An irritatingly vague piece in the Observer today (couldn’t they have managed a figure or two in it?) finds that Pregnancy focuses girls’ minds on education. The line is that girls who get pregnant are often those who are disillusioned with or who have already left school, but after pregnancy they go back to school and work towards a professional future for themselves.

Seems sensible enough, and it is always good to see “teen mums” not just being regarded as a welfare burden. But I can’t help wondering if it is pregnancy precisely that has this effect, or the attention and services offered.

If you got to these girls before they were pregnant and offered the same services, would you not get a similar outcome? And without the babies…?

Food faults and findings

The Observer today has an interesting piece about Green & Blacks ‘Maya Gold’ chocolate – there’s all the romantic stuff (well yes it is fun) about forgotten colonial plantations reclaimed from the jungle etc, but within its depths is the now all-too-familiar story about a food success story that immediately contains the seeds of its own destruction.

I hadn’t realised just how bad conventionally grown chocolate is:

In Ghana, every tree is doused – by law – with chemicals to keep diseases at bay. In Brazil, cacao is an industrialised crop grown on vast plantations in regimented rows, with insufficient shade and treated with artificial fertilisers and pesticides. This has not stopped, but rather spread, a pandemic of witches’ broom – a fungal disease caused by poor tree maintenance, described by Craig Sams as ‘the BSE of cacao’ – across South America. ‘They have pushed nature to its limits,’ says Sams, ‘and the industrialised model does not work.’

But there’s nothing like enough organic/Fair Trade for demand, and you can’t just switch supply on like a tap. So what usually happens – as did with coffee – once this new market is developed there’s a huge demand, high price, then the inevitable surge in the supply and dive in the price …

What is this solution to this? Perhaps realism among aid agencies/firms, even some discussion among them (but then that will run foul of competition law, most likely) and consumers not rushing from fad to fad.

But for the NHS the answer to an apparent conundrum is more obvious – cash or quality?

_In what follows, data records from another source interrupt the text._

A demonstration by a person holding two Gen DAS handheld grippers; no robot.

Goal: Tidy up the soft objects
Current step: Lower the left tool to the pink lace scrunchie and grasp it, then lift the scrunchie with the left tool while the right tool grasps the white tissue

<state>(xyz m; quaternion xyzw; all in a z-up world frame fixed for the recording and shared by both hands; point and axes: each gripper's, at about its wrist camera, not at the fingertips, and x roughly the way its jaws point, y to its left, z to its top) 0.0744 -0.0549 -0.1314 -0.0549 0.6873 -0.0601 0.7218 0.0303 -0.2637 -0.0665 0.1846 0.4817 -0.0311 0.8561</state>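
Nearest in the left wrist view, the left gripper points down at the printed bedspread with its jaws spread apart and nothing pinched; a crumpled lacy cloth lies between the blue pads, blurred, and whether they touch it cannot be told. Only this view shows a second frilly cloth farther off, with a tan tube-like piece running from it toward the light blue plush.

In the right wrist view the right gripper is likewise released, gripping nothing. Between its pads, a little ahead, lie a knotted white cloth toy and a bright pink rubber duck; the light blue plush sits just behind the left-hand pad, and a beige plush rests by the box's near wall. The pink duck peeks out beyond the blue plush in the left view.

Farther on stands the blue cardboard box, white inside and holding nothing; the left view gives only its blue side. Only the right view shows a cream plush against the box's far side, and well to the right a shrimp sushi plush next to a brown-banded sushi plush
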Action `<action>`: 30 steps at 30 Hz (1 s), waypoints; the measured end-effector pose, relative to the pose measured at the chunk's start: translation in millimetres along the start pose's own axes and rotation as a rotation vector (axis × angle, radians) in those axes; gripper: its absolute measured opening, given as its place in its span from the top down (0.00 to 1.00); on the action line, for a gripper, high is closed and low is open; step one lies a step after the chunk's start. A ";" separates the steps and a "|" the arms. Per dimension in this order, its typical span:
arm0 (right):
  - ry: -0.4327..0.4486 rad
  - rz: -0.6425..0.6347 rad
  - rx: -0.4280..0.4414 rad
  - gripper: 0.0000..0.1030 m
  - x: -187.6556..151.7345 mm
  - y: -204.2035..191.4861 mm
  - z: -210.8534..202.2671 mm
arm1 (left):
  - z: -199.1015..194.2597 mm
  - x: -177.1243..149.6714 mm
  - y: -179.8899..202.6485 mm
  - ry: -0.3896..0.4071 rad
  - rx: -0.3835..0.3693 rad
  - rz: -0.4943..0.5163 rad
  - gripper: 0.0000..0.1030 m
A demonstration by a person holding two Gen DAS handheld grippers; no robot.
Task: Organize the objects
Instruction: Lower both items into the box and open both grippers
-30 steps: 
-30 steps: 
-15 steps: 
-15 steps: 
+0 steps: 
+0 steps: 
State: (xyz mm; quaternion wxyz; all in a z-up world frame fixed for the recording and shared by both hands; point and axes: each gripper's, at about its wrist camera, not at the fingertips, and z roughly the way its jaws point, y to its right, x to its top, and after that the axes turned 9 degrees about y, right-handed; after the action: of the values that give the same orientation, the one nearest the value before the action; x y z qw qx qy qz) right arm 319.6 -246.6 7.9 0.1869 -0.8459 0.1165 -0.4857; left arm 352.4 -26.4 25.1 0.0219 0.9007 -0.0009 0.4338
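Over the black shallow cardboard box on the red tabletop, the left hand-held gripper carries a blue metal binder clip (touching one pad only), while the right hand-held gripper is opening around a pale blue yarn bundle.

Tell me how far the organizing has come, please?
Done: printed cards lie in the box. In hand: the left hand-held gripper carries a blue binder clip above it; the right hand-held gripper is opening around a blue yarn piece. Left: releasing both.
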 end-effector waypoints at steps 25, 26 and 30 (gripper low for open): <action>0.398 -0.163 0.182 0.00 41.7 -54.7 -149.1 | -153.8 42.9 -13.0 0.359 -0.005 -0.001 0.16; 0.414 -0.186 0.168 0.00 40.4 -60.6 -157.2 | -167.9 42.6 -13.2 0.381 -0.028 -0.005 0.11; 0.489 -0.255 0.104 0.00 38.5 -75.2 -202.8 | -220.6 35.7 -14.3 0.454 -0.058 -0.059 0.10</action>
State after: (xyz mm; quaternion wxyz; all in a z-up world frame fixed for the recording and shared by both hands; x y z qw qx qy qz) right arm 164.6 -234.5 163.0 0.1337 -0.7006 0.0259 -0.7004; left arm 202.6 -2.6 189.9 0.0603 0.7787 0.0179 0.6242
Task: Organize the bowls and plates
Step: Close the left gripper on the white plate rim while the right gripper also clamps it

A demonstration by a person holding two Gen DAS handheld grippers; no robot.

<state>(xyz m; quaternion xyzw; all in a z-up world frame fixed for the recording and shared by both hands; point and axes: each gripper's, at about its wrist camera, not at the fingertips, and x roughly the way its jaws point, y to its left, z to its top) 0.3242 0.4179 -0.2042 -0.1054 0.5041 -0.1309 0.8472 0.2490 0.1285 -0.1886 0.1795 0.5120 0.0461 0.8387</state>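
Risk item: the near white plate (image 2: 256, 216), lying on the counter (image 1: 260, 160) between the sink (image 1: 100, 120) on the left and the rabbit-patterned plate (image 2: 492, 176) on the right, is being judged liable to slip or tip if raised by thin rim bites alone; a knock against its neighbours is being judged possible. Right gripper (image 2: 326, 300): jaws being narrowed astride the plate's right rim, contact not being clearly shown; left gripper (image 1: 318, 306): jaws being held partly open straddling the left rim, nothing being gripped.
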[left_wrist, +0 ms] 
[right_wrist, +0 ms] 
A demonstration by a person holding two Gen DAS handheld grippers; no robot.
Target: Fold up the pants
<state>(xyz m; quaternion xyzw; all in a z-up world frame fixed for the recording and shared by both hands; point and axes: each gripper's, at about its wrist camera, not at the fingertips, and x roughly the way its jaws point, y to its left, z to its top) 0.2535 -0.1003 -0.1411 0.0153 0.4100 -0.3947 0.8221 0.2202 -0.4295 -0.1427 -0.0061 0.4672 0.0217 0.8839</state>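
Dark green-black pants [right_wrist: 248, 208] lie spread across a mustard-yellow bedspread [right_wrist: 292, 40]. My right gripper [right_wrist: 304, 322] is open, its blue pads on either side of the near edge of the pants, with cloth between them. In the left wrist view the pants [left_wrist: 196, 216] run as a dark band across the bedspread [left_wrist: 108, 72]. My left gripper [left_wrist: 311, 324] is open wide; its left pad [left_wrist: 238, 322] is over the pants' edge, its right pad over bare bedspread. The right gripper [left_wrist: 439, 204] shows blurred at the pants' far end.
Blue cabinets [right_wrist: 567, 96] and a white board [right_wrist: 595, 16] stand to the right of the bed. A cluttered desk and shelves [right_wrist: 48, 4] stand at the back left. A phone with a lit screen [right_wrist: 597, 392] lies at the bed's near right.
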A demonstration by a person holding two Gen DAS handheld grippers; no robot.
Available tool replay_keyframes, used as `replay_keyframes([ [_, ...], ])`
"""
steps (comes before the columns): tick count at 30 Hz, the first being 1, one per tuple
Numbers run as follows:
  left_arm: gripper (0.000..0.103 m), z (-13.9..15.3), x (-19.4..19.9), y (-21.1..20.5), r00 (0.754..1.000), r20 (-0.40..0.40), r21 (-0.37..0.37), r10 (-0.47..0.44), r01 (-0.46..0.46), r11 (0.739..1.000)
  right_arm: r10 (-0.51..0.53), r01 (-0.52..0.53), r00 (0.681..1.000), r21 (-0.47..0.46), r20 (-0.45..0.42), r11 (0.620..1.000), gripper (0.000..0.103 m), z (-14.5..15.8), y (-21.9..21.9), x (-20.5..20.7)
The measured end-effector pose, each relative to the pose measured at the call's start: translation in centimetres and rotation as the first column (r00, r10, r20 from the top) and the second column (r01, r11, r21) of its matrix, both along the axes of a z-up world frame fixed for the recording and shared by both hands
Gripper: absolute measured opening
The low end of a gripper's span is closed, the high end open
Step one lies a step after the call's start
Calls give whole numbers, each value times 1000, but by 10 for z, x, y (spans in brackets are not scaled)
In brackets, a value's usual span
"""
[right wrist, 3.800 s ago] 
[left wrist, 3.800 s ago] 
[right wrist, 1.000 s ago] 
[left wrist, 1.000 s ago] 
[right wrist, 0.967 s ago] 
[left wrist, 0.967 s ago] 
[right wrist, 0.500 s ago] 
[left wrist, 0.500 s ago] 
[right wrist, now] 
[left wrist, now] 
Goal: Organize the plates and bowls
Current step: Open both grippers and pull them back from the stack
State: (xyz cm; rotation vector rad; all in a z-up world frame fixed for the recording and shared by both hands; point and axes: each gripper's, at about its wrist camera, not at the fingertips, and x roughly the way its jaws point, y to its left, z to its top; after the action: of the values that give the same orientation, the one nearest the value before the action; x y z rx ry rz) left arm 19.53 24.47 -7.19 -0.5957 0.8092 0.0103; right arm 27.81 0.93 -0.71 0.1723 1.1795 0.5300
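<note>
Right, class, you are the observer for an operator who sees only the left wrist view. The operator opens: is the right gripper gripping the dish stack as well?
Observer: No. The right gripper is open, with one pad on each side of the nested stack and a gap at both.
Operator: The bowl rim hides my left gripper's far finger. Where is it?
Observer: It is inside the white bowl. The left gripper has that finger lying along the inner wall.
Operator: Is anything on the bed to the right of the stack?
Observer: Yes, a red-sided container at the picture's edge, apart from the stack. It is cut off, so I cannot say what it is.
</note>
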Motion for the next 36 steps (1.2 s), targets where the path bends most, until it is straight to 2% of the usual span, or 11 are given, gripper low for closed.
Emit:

Burger King or a friendly volunteer with a shoulder to cry on?

Hospital cafes staffed by volunteers who offer cheap drinks and snacks – and a sympathetic ear – could soon be consigned to history. Dozens of NHS trusts, faced with mounting deficits, are bringing in burger bars and cafes run by high-street chains to earn more from higher rents.

Joined up government anyone? I suspect the food served by those cafes isn’t all great in nutritional terms, but no doubt the service is, and Burger King is certainly not going to be a nutritional improvement.

Finally yet another argument against biotechnology – women who consume animal products, specifically dairy, are five times more likely to have twins. And there’s a jump in the rate (which seems not to be able to be explained by other factors such as reproductive technology) when growth hormone treatment of cattle for increased yields becomes widespread in the US. Makes you do wonder about the other effects of the hormone.